COVID-19 cases nearing 48,000 in Virginia with 1,445 deaths reported

COVID-19 cases nearing 48,000 in Virginia with 1,445 deaths reported
The Virginia Department of Health reported 47,856 total positive coronavirus tests throughout the state Thursday - a 951 case jump since Wednesday. (Source: Virginia Department of Health)

RICHMOND, Va. (WWBT) - The Virginia Department of Health (VDH) reported 47,856 total positive coronavirus tests throughout the state Thursday - a 951 case jump since Wednesday.

The state also reports 1,445 deaths and 4,957 hospitalizations.

The rise in cases is often attributed to the increased amount of testing happening through the commonwealth. A total of 394,066 people have been tested for the coronavirus, an increase of 12,527 since Wednesday.

The state also reports a total of 378 “outbreaks” throughout the state - three more than the day before. A majority of the outbreaks are in long-term care facilities. There are currently 8,472 cases associated with the outbreaks, including 2,998 healthcare workers.

At least two lab-confirmed cases are required to classify an outbreak.

Central VA Case Highlights:

  • Henrico: 1,946 cases, 217 hospitalizations, 134 deaths
  • Chesterfield: 1,721 cases, 86 hospitalizations, 37 deaths
  • Richmond: 1,488 cases, 163 hospitalizations, 24 deaths
  • Hanover: 336 cases, 53 hospitalizations, 24 deaths
  • Goochland: 103 cases, 18 hospitalizations, 6 deaths
  • Petersburg: 152 cases, 30 hospitalizations, 3 deaths

The numbers reported by the Virginia Health Department are only updated once a day.
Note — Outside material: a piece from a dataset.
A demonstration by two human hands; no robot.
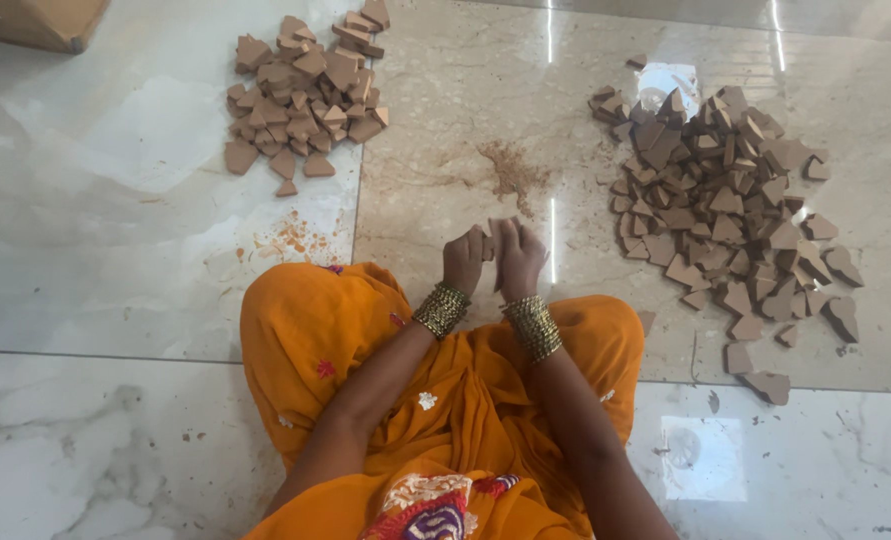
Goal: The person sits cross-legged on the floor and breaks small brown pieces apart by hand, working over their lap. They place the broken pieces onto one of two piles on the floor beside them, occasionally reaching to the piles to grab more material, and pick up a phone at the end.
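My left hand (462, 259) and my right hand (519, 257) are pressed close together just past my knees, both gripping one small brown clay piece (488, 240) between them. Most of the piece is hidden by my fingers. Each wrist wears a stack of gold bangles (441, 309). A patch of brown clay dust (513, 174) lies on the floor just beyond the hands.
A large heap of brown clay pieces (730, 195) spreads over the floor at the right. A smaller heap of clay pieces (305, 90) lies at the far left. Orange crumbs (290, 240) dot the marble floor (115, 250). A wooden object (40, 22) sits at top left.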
[ FULL TEXT: Read the governor’s phase one guidelines here ]

See the full breakdown of cases here, including localities and ages:

Governor Ralph Northam will continue to update the commonwealth on the coronavirus outbreak on Tuesdays and Thrusdays at 2 p.m. Watch it live on NBC12′s website and news app.

Reopening Virginia

Most of Virginia is beginning the first phase of a gradual reopening plan put in place by Gov. Ralph Northam.

The governor allowed some nonessential businesses to reopen Friday in most of the state. However, Northern Virginia, Richmond and Accomack County were all granted two-week delays.

Northam has said he’s basing his decision to reopen on positive trends in key metrics related to the virus’ spread, like hospital readiness and testing capacity.

There will still be severe restrictions in place during phase one.

Latest on Testing

The Virginia Department of Health announced it will now count the number of positive virus tests instead of the number of people who test positive.

That means if one person is tested three-times and all three tests come back positive, it counts as three instead of how the numbers were being counted before, which would have only been one because it was a single patient.

Virginia now has contracts with three labs - two in the commonwealth and one in North Carolina to increase testing capacity by 3,000 per day.

What About Essential Businesses?

Elective surgeries and dental procedures resumed on May 1 after personal protective equipment shortage fears ended.

“Our hospitals, our clinics, our dental offices, these are safe, these are clean places to go and so while we have been through this pandemic I want to encourage all Virginians that your health care is important,” said Northam.

His chief of staff said the commonwealth’s re-opening will look different from others because only select businesses like salons and gyms were closed under Northam’s order.

Non-essential retail was able to remain open but only if the business can adhere to the 10 people or fewer rule, keep people six feet apart and have proper sanitation products in place.

Police and deputies are able to enforce this.

Northam says testing is key to being able to open the state back up and Virginia still ranks close to the bottom, among the states, when it comes to testing per capita.

Anyone with questions related to a business can email business@virginia.gov for more information.

The extension does not impact Virginia’s stay at home order, which will last until June 10 unless rescinded or amended.

The order will allow people to leave their homes for essential services like seeking medical attention, buying groceries, banking and more. But Northam asks that anyone who can work from home to do so.

“The sooner we can put this health crisis behind us, the sooner our lives will return to normal and the sooner our economy can revamp,” Northam said during a press conference.

Northam has also postponed the May General and Special Elections by two weeks, from May 5, 2020, to May 19, 2020, using his authority as governor.

Governor Northam is also encouraging people to use cloth masks in public to prevent the virus spread, but N-95 masks and other personal protective equipment should be reserved for first responders.

Northam previously said he’s making his decisions on the response to COVID-19 based on science and data and takes full responsibility as governor.